- Crowlands
- Coordinates: 37°9′1″S 143°6′33″E﻿ / ﻿37.15028°S 143.10917°E
- Country: Australia
- State: Victoria
- LGAs: Pyrenees Shire; Northern Grampians Shire; Ararat Rural City;
- Location: 24 km (15 mi) NE of Ararat;

Government
- • State electorate: Ripon;
- • Federal division: Wannon;

Population
- • Total: 89 (2016 census)
- Postcode: 3377

= Crowlands, Victoria =

Crowlands is a locality nestled on the Wimmera River and is located approximately 24 km northeast of the town of Ararat, in the state of Victoria, Australia. It comprises a small village area of scattered houses and larger farms.

==History==

===Before European settlement===

The traditional owners of the locality are the Dja Dja Wurrung or Jaara people who are part of the larger Kulin nation. The Jaara people suffered badly when gold was discovered and their population dropped dramatically as the Europeans converted more land to mining.

===The early years===

In 1836 Major Thomas Mitchell passed through the locality on his exploration of the Colony.
During the 1840s European settlers began to move into the locality to establish sheep runs and harvest the nearby timber. Around this time the historic Woodlands Estate was established by Mr W J Clarke who selected some 180,000 acres. The original building and outbuildings, although much extended, still exist today. The property passed through successive owners and was gradually diminished in the size of its land holdings to around 53,000 acres in 1889 when it was purchased by William McCulloch. It remained in that families hands until 1937. The brick and granite buildings are considered historically and aesthetically significant.

As more people arrived the need for community services increased and so the township was formally surveyed in 1849. A Post Office was constructed there two years later followed by a Police Depot in 1854.

Gold was being worked successfully at Craigoir, the name given to the Pyrenees gold diggings, in the early 1850s and it was not long before thousands of prospectors flocked to the locality in search of fortune.

"The attention of the public has for these last six weeks been anxiously directed to this district in order to ascertain whether there was any truth in the rumours which since the discovery of the Bathurst gold field have been circulated as to the supposition of the presence of gold in the neighbourhood of the Pyrenees mountains. . . It is certain that as soon as this discovery is known, thousands will rush out to this country, and we may expect a constant and increasing stream of emigration."

The large influx of prospectors prompted the development of local business which included the establishment of the first public house, later called the Traveller's Rest Hotel. Many saw much promise in the locality and remained on as farmers or agricultural labourers.

===The modern period===

Up until the early 1900s the locality was predominantly used for sheep grazing as it was considered too costly to clear the open forest for the sowing of crops. Although considered good farming land it was not until much later that agriculture diversified to include wheat and other arable crops.

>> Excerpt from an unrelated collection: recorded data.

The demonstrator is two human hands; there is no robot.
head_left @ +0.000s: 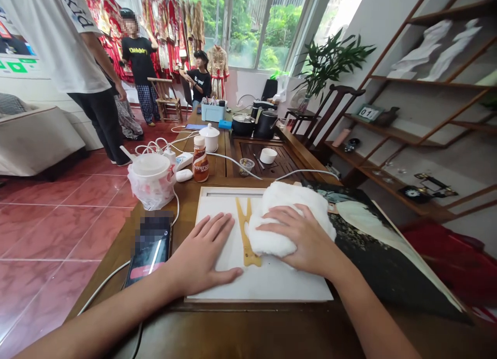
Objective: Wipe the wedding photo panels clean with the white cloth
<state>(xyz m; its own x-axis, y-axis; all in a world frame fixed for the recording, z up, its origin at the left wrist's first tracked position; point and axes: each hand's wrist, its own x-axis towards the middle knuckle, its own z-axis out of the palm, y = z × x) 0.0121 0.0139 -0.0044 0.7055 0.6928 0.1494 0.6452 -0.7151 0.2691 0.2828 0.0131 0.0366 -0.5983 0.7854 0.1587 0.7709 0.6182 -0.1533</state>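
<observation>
Dark wooden table (248, 325) right up front, with the left hand (202, 255) lying flat and open on a white board (264, 281), not gripping anything. The right hand (298, 240) is open too, palm pressed down on a fluffy white wad (289, 214) sitting on the board, just beside a yellow clip (245, 234). There's a phone (149, 245) to the left, a big painting (388, 250) to the right, then red tiled floor (50, 234) and red costumes (163, 32) hanging by the window (248, 27).

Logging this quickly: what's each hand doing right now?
Left hand: open, flat on the white board.
Right hand: open, pressing on a white fluffy pad.
</observation>
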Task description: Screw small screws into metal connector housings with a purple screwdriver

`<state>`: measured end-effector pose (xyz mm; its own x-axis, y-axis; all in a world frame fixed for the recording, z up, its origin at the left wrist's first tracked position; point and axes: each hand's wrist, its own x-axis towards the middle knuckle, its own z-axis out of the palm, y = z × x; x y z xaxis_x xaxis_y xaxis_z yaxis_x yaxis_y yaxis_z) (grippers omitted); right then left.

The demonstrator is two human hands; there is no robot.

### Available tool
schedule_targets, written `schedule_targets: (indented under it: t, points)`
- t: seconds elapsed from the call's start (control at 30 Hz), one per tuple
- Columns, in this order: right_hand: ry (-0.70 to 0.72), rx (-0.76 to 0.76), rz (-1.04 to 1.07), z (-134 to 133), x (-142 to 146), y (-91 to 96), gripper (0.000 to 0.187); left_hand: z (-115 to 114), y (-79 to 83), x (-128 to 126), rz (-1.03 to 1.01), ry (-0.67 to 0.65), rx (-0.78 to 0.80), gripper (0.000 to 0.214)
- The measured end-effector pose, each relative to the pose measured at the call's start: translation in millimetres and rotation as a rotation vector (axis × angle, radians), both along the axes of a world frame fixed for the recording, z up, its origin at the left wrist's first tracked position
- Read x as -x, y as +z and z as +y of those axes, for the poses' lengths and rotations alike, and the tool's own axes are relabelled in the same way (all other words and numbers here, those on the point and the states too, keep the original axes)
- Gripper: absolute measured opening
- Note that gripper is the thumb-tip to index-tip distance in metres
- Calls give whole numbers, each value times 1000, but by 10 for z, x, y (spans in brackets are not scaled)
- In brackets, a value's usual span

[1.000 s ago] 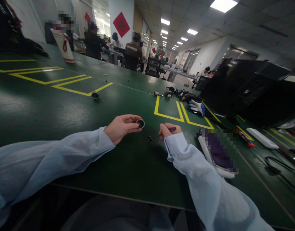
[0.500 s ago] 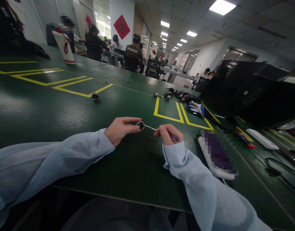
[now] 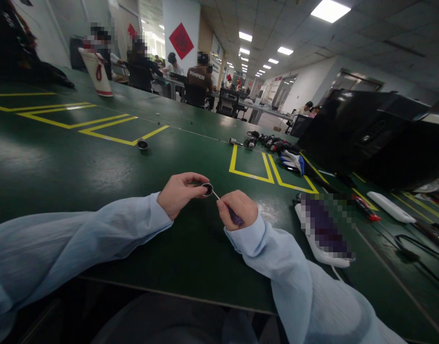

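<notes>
My left hand [image 3: 180,195] is closed, pinching a small round metal cup [image 3: 207,189] between thumb and fingers, with its dark hollow side partly facing me. In my right hand [image 3: 241,206] is a screwdriver [image 3: 236,218] with a purple, see-through-looking handle, gripped in wrapped fingers. Its thin shaft points up and left to the cup's rim or opening; whether the tip touches is too small to tell. Both hands are above the green table [image 3: 190,248]. A similar dark metal cup [image 3: 142,144] lies farther off, by a yellow tape corner.
At the right lie a white device with a blurred screen [image 3: 325,229], a red-handled tool [image 3: 368,210] and cables. Farther back are gloves [image 3: 293,161], metal parts [image 3: 251,142] and a large black case [image 3: 362,134]. A white cup-shaped container [image 3: 97,74] stands far left; people sit beyond.
My right hand has shifted left and slightly down, bringing the screwdriver to a steeper slant. The metal cup has moved slightly left and down. A tiny dark piece on the table is now hidden.
</notes>
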<state>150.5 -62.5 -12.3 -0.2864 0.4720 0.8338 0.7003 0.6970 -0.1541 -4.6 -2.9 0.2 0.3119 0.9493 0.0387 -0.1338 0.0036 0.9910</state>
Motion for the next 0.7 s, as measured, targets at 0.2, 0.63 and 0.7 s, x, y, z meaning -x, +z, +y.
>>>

In 1914 the Navarre railway line was established to connect Crowlands and other nearby towns to the main line to the south which ran between Ararat and Avoca. The line closed in 1954.

Late in 2013 Pacific Hydro commenced construction of the Crowlands Wind Farm in the locality. After many years of negotiation with the local community it was decided that 39 wind turbines would be erected, each having a generating capacity of 2 megawatts.

==Facilities==

The towns facilities include a large recreation reserve, Community Hall, Country Fire Authority shed, Church and a Bed and Breakfast facility. An historic walking trail was established in 2012 and the town has an active film appreciation group known as the Crowlands Film Society.

A number of wineries operate in the locality including the Dogrock Winery at Crowlands itself.

A single morning bus service operates from one stop near the old Crowlands Primary School to Ararat twice a week with a return journey mid afternoon.

To the north east of the township there is a large State Forest with a well maintained fauna and flora reserve and to the south is the Mount Cole Reservoir which is suitable for sightseeing.

There are tennis courts, a basketball court and a playground at the Crowlands Hall Playground.